简体   繁体   中英

Spring integration flow vs regular service and adapter

I had some legacy code that had SOAP services. Now I am building Rest API for some objects that may call one or more SOAP operation. I was looking into Spring Integration. From the docs

In addition to wiring together fine-grained components, Spring Integration provides a wide selection of channel adapters and gateways to communicate with external systems.

Above statement sounds enticing. I was writing rest microservice controller, Validation service, Rest request to SOAP request mapper and SOAP client. I some cases when there are multiple calls, there is even more code I had to write and I did write the code in many cases.

Spring Integration at high level looked like a framework oriented for Async messages. My problem is that the call need to be more or less a synchronous call and performance is critical. Had anyone used Spring integration for this problem and can you share your experiences.

To complement Artem's answer it's worth to note that if you're going to use one of Spring Integration DSL s (Java, Groovy or Scala) then (the synchronous) DirectChannel will be picked by default by Spring Integration to wire up the endpoints of your integration flow. This means that as long as your endpoints stay synchronous and you rely on default channels between them, the whole integration flow stay synchronous as well.
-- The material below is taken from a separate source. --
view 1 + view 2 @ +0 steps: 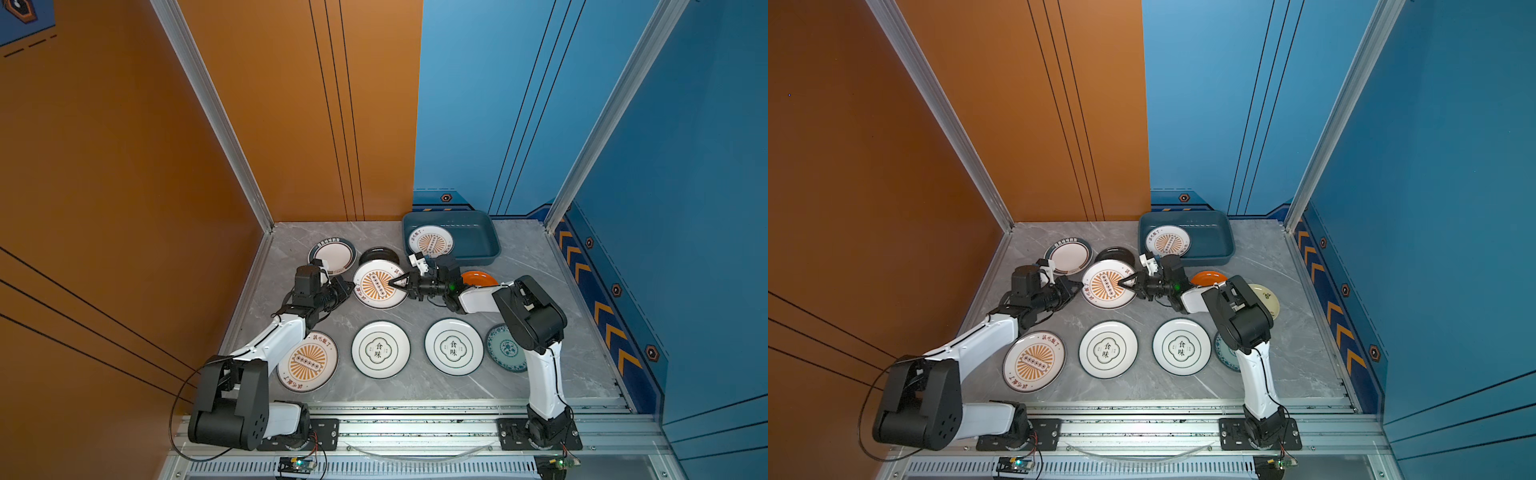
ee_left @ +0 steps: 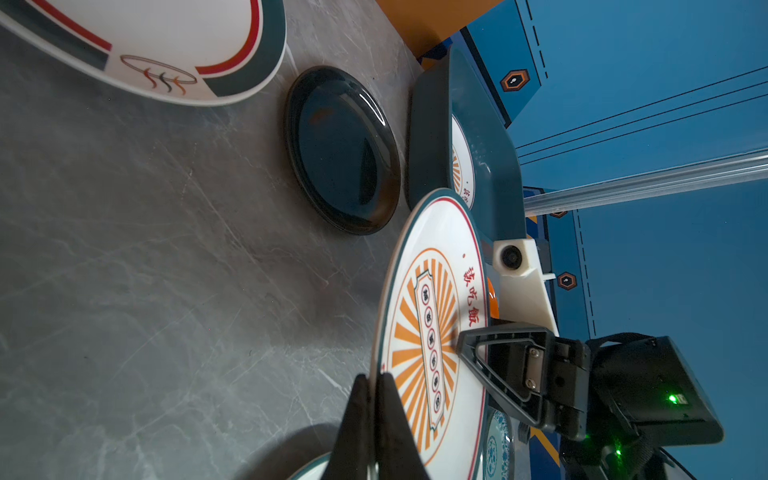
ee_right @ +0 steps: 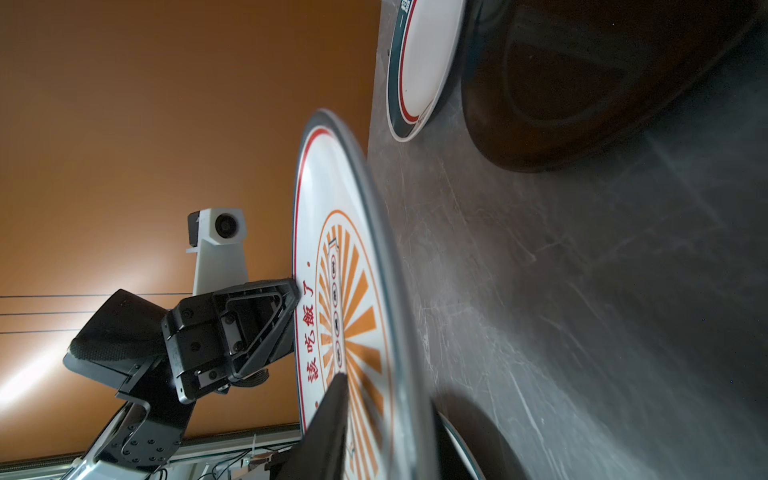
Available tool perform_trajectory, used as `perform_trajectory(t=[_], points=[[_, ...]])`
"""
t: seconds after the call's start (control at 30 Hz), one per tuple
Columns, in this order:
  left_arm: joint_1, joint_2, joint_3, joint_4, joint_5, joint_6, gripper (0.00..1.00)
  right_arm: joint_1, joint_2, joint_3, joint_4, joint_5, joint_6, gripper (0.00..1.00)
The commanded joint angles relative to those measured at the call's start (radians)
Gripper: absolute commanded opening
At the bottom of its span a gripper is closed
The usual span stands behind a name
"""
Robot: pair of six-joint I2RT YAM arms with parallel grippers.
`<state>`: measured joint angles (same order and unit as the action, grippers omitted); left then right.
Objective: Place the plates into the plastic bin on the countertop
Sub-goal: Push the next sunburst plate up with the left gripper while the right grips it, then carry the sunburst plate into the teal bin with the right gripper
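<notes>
Two grippers are working one sunburst plate at the middle of both top views; it is riding tilted above the countertop. The left gripper is pinching its left rim, clenched tight. The right gripper is laying its upper finger on the plate's face, lower finger hidden, so whether it is grasping I cannot tell. The plastic bin is sitting upper right of them, carrying a matching plate.
</notes>
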<state>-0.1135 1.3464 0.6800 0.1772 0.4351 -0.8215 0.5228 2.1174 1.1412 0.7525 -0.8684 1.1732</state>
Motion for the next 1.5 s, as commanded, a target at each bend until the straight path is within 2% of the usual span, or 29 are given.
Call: perform_trajectory(t=[0.0, 0.2, 0.3, 0.43, 0.5, 0.7, 0.83, 1.1, 1.47], points=[[-0.013, 0.012, 0.040, 0.047, -0.005, 0.002, 0.00, 0.006, -0.001, 0.003, 0.072, -0.034, 0.021, 0.19], [-0.024, 0.025, 0.055, 0.048, -0.003, 0.013, 0.02, 0.003, 0.002, 0.002, 0.074, -0.038, 0.022, 0.06], [-0.027, 0.028, 0.057, 0.045, 0.000, 0.020, 0.10, -0.008, -0.010, 0.000, 0.068, -0.040, 0.020, 0.01], [-0.032, 0.024, 0.058, 0.023, -0.001, 0.042, 0.25, -0.052, -0.053, 0.009, -0.003, -0.040, -0.017, 0.00], [-0.035, 0.015, 0.058, 0.015, 0.001, 0.059, 0.33, -0.082, -0.099, 0.032, -0.105, -0.040, -0.075, 0.00], [-0.046, -0.022, 0.059, -0.039, -0.031, 0.115, 0.63, -0.162, -0.193, 0.189, -0.604, 0.024, -0.377, 0.00], [-0.060, -0.062, 0.057, -0.078, -0.076, 0.156, 0.98, -0.228, -0.200, 0.283, -0.730, 0.061, -0.426, 0.00], [-0.069, -0.059, 0.081, -0.125, -0.079, 0.218, 0.98, -0.361, -0.121, 0.493, -0.871, 0.152, -0.442, 0.00], [-0.109, -0.072, 0.104, -0.183, -0.126, 0.296, 0.98, -0.435, 0.157, 0.878, -1.051, 0.242, -0.423, 0.00]])
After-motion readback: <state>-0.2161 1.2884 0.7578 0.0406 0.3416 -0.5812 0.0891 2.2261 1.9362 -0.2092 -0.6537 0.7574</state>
For instance (in Java DSL ):

  @Bean
  public IntegrationFlow syncFlow() {
    return IntegrationFlows
        .from(/* get a REST message from microservice */)
        // here the DirectChannel is used by default 
        .filter(/* validate (and filter out) incorrect messages */)
        // here the DirectChannel is used by default too
        .transform(/* map REST to SOAP */)
        // guess what would be here?
        .handle(/* send a message with SOAP client */)
        .get();
  }

This absolutely doesn't mean you tied up with synchronous flow forever. At any step you can go async or parallel. For example, if you decide to send SOAP messages in parallel all you need to do is to specify appropriate channel before SOAP client invocation:

  @Bean
  public IntegrationFlow syncFlow() {
        // ... the same as above ...
        .transform(/* map REST to SOAP */)
        .channel(c -> c.executor(Executors.newCachedThreadPool()))  // see (1)
        .handle(/* send a message with SOAP client */)
        .get();
  }

(1) From this point on the downstream flow will be processed in parallel thanks to use of ExecutorChannel .

Note that message endpoints may also behave asynchronously depending on their logic .

I've used Spring Integration for building synchronous integration flows in my home and work projects and it's proven to be a very powerful yet flexible solution.

One of the first class citizens in Spring Integration is MessageChannel abstraction. The simplest, synchronous, and therefore direct method invocation is DirectChannel .

Not sure what makes you think that everything in Spring Integration is async. Actually it is always direct unless you tell to be async.